Required work:
Output the following data exactly.

Data entries
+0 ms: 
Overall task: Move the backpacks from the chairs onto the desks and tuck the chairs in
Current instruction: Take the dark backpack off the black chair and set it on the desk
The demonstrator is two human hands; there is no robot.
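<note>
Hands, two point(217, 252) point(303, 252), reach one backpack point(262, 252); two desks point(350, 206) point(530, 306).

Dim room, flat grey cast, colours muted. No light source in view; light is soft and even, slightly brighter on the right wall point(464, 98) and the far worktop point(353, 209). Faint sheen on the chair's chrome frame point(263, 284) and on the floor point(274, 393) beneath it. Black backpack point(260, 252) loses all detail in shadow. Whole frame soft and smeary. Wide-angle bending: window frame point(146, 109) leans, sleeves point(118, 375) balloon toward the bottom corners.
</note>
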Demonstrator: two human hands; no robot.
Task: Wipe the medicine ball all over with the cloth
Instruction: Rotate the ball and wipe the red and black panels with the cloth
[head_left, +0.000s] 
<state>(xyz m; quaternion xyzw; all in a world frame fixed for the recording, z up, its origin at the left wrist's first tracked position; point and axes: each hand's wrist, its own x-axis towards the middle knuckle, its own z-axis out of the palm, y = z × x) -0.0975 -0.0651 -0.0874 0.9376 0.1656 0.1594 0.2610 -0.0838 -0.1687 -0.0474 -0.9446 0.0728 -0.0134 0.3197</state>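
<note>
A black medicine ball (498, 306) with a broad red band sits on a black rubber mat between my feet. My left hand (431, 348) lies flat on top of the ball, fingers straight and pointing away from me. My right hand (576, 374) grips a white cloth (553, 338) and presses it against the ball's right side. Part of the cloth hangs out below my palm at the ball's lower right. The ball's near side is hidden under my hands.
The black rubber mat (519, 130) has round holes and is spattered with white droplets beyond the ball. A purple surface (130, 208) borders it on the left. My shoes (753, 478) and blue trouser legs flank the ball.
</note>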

Written solution:
+0 ms: 
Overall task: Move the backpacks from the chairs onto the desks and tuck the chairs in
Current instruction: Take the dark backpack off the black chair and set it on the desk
The demonstrator is two human hands; there is no robot.
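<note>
Hands, two point(217, 252) point(303, 252), reach one backpack point(262, 252); two desks point(350, 206) point(530, 306).

Dim room, flat grey cast, colours muted. No light source in view; light is soft and even, slightly brighter on the right wall point(464, 98) and the far worktop point(353, 209). Faint sheen on the chair's chrome frame point(263, 284) and on the floor point(274, 393) beneath it. Black backpack point(260, 252) loses all detail in shadow. Whole frame soft and smeary. Wide-angle bending: window frame point(146, 109) leans, sleeves point(118, 375) balloon toward the bottom corners.
</note>
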Demonstrator: two human hands; no robot.
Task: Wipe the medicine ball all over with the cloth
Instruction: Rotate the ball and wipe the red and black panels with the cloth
[head_left, +0.000s] 
<state>(xyz m; quaternion xyzw; all in a world frame fixed for the recording, z up, its origin at the left wrist's first tracked position; point and axes: each hand's wrist, its own x-axis towards the middle knuckle, its own z-axis out of the palm, y = z × x) -0.0975 -0.0651 -0.0874 0.9376 0.1656 0.1594 0.2610 -0.0838 -0.1687 -0.0474 -0.9446 0.0728 -0.0134 0.3197</state>
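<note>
A black medicine ball (498, 306) with a broad red band sits on a black rubber mat between my feet. My left hand (431, 348) lies flat on top of the ball, fingers straight and pointing away from me. My right hand (576, 374) grips a white cloth (553, 338) and presses it against the ball's right side. Part of the cloth hangs out below my palm at the ball's lower right. The ball's near side is hidden under my hands.
The black rubber mat (519, 130) has round holes and is spattered with white droplets beyond the ball. A purple surface (130, 208) borders it on the left. My shoes (753, 478) and blue trouser legs flank the ball.
</note>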

Nothing more is needed to finish the exercise.